Fierce fighting raged in northern Afghanistan yesterday as Taliban troops battled opposition forces.
The opposition forces were seeking revenge for the assassination of their leader, while taking advantage of the threat of US strikes.
The latest battle broke out on Thursday in a region south of Balkh and in Dara-i-suf in the neighbouring Samangan province, where the opposition Northern Alliance, headed by Burhanuddin Rabbani, reported the capture of several Taliban posts and dozens of villages, sources claimed.
There were also reports that the leader of Afghanistan's Uzbek minority, Gen Abdul Rashid Dostum, had concentrated a considerable force near the northern city of Mazar-i-Sharif to fight the Taliban.
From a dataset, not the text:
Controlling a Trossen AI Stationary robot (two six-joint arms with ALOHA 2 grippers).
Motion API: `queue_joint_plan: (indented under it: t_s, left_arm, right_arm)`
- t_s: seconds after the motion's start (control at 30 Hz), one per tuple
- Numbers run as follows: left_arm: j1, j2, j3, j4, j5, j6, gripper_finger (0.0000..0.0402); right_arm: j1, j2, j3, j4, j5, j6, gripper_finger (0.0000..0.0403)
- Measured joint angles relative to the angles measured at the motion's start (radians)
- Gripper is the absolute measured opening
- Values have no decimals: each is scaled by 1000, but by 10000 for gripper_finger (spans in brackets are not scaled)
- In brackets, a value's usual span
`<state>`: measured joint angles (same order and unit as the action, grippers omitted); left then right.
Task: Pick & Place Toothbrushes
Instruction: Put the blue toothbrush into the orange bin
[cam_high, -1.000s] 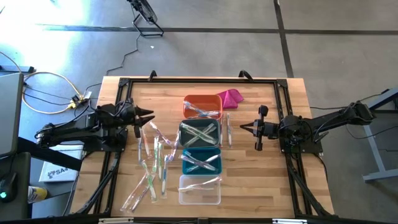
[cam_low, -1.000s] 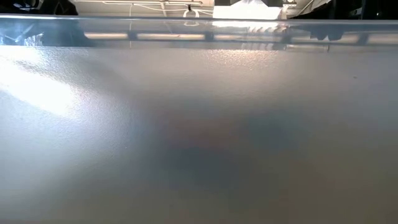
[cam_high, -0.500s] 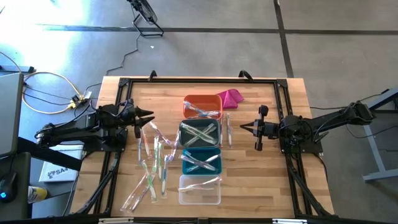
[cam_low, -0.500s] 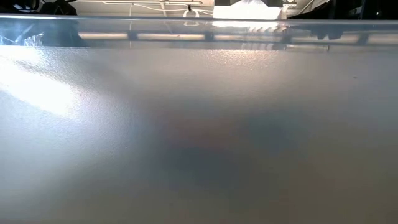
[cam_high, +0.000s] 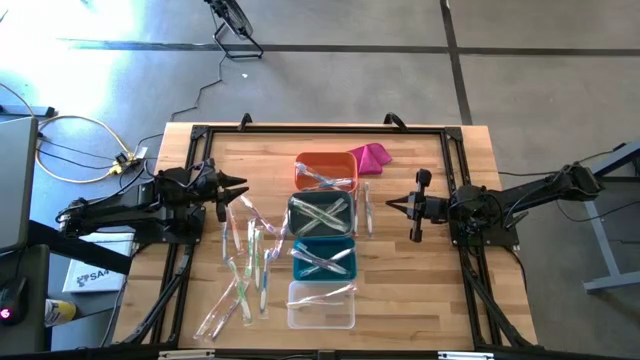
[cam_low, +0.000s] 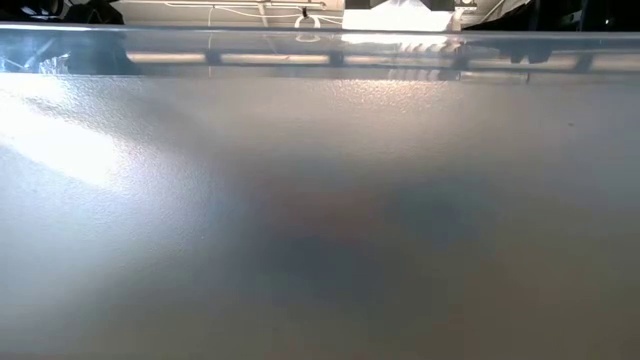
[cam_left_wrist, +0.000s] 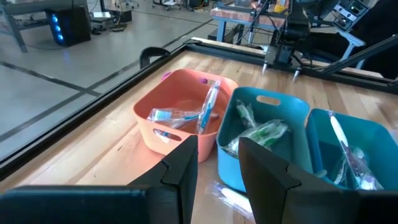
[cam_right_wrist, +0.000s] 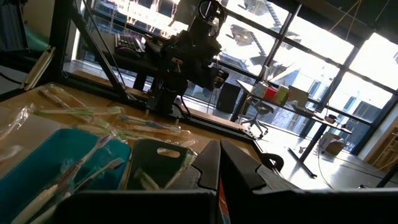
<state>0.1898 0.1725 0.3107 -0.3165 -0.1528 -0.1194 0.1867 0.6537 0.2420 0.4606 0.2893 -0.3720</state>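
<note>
Looking down from above, I see the loose toothbrushes (cam_high: 246, 262) scattered on the left half of the table (cam_high: 455, 160), a spread of wrapped sticks running from just beside my left gripper (cam_high: 240, 189) toward the near edge. Most of them lie with their long axis roughly along the table's depth; a few low in the pile slant diagonally. The closest one starts just off the left fingertips and trails away toward the bins.

Beside the pile stands a column of four bins: orange bin (cam_high: 326, 170), grey bin (cam_high: 322, 214), teal bin (cam_high: 324, 258), clear bin (cam_high: 321, 305). The first three already hold brushes. A pink cloth (cam_high: 371, 155) lies beyond the orange one.

My left gripper is part-open and holds nothing; the left wrist view shows a bare gap between its fingers. It is plainly the nearer arm. The right gripper (cam_high: 415, 207) waits closed and empty on the far side of the bins, well apart from the pile.

I judge the next pick belongs to the left arm, dropping onto the nearest brush.
</note>
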Motion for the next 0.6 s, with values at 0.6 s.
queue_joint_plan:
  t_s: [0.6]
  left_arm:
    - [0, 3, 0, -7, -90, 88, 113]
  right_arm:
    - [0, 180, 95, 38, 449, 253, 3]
With the world focusing on how the Taliban is responding to US demands to hand over the wanted fugitive Osama bin Laden, the puritanical Islamic movement's opponents have been stepping up their activities inside the country.
The US has vowed to hunt down bin Laden - who lives as a "guest" of the Taliban - and punish his protectors.
On Friday, the Northern Alliance said it had driven the Taliban out of Dara-i-suf, which lies on a strategic Taliban south-north supply line, but the Taliban had struck back with air power.
"After our victories, the Taliban have launched a massive counterattack with help of their air force, but so far they have not succeeded in regaining any of the lost grounds," spokesman Mr Ashraf Nadeem said. He spoke by satellite phone from within the 5 per cent of Afghanistan controlled by the opposition.
Mr Nadeem said dozens of Taliban fighters had been killed, while Northern Alliance casualties were put at four dead and 10 wounded. The figures could not be verified because of the remoteness of the region. The Taliban confirmed that fighting had erupted in the area but gave no details.
The Northern Alliance suffered a major blow last week when two suicide assassins posing as Arab journalists killed their military commander, Gen Ahmad Shah Masood.
The next day the US was hit by terrorist attacks. Bin Laden has been linked to both plots.
Russia's Itar-Tass news agency said Afghan Uzbek leader Gen Dostum had concentrated a huge force near Mazar-i-Sharif in the north. Gen Dostum rose through the ranks of the Afghan army after the Soviet Union invaded Afghanistan in 1979, and has switched sides several times as the country's government has changed.
His fighters were already involved in what the agency described as an effective "people's rebellion".
The report estimated his forces at 15,000, but this could not be independently confirmed.